Rep. Tom Cole (R-OK) also incorrectly claimed Trump never really profited from government contracts.

Rep. Tom Cole (R-OK) CREDIT: MSNBC
Rep. Tom Cole (R-OK) CREDIT: MSNBC

Donald Trump’s aides are reportedly floating the idea that instead of putting his considerable business assets and holdings into a blind trust — something other presidents have used to avoid conflicts of interest — he might put his funds into a not-actually-blind-at-all “half-blind trust.”

While ethics experts warn not divesting will likely create an unconstitutional conflict, Congressional Republicans are apparently not concerned.

Rep. Tom Cole (R-OK) said on Wednesday that he does not think Trump needs to disentangle himself. “To be fair to him, he’s not a guy who made his money out of doing business with the government, particularly,” he observed.

Cole added that he thinks Trump’s team is “trying to be careful,” because “opponents will try to put the worst aspersions” on anything he does. “I don’t expect the family to get out of a family business, for goodness sake. I mean, you read much history, George Washington was still pretty active in managing Mount Vernon when he was president of the United States.”

Washington’s Virginia estate was hardly comparable to Trump’s self-proclaimed $10 billion portfolio.


Trump’s sons Eric and Don Jr., who he’s indicated would oversee the Trump empire during his time in office, have played an active role in the presidential transition, creating a clear conflict of interest.

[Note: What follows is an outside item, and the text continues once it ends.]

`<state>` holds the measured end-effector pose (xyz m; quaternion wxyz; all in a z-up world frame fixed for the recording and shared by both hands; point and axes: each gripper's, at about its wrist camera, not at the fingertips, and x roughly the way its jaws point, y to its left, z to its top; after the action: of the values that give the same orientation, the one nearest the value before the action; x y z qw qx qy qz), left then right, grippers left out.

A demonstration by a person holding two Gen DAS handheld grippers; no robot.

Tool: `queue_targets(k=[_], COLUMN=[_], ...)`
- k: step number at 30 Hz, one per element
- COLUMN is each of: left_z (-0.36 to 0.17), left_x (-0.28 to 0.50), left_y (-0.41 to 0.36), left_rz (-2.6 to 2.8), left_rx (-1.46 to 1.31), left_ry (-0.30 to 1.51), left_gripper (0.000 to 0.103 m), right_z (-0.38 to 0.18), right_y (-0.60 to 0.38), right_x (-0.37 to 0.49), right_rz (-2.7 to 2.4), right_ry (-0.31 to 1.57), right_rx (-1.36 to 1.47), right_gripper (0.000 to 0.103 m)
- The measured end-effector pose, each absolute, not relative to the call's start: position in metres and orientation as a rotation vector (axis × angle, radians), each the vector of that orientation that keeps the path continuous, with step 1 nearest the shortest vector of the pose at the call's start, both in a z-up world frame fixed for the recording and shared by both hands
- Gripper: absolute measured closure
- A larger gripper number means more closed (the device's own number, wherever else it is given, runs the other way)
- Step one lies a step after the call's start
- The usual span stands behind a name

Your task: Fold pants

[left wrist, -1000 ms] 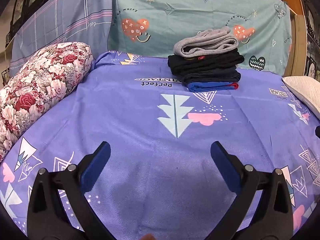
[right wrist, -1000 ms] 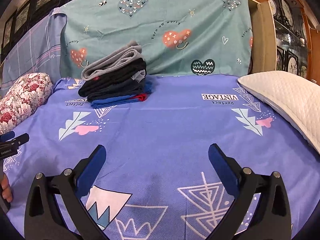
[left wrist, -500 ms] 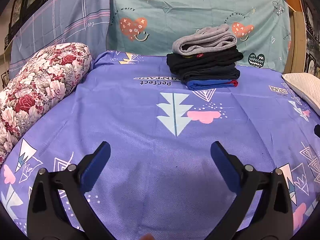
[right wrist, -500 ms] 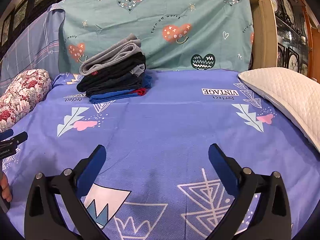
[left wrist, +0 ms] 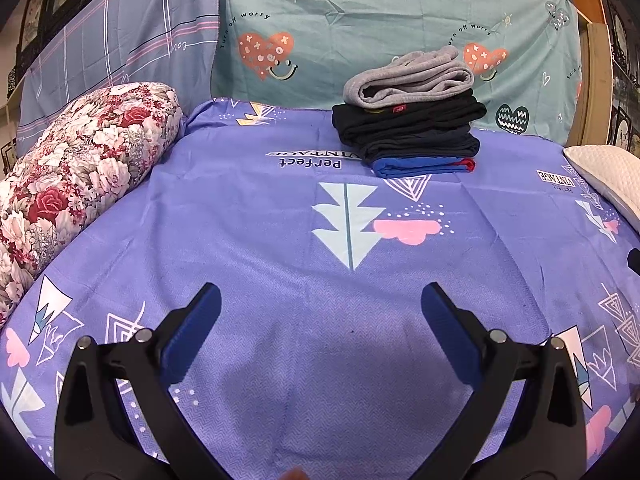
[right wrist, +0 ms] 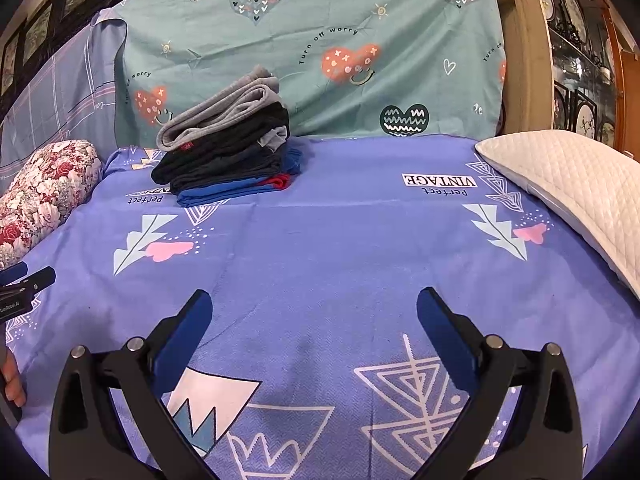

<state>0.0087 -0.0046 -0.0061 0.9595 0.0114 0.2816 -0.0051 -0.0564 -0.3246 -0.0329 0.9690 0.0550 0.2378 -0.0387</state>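
Both grippers hang wide open and empty over a purple printed bedsheet, nothing between the blue pads of the left gripper or the right gripper. The pants wait in a folded stack at the far end of the bed, against a teal heart-print cloth, grey pair on top, black ones beneath and a blue pair at the bottom (no loose pair lies on the open sheet). The stack sits well ahead of both grippers, its long side running across the bed. It appears ahead and slightly right of the left gripper and ahead-left of the right one; which is nearer is hard to judge through the fisheye. A floral bolster lines the left edge, a white quilted pillow the right.
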Motion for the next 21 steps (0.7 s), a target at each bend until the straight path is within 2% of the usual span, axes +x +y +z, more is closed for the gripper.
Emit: queue_targets(k=[21], left_z=[-0.0089], left_x=[0.0111], left_y=[-0.0077], left_rz=[-0.021], left_rx=[0.034], left_ry=[0.589], left_gripper=[0.002], right_z=[-0.0334], right_y=[-0.3261], right_x=[-0.0567], right_rz=[-0.082], right_ry=[0.486], right_rx=[0.121], right_gripper=[0.001])
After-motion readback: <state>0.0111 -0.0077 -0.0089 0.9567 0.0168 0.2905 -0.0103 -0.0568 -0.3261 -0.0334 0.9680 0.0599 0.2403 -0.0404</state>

Additionally, Cole’s troubling suggestion that the only type of favoritism that government could show to businesses is through government contracts ignores the fact that Trump has apparently made millions of agreements with government entities including a Central Park carousel, a municipal golf course, two skating rinks he operates for the city of New York, and a Washington, D.C. hotel he operates under an agreement with the federal government.

ThinkProgress reported this week that Trump Organization officials have pressured foreign government to holds events at Trump’s D.C. hotel. The Constitution prohibits presidents from receiving payments from foreign governments, putting Trump in a position to violate it on his first day in office unless he divests.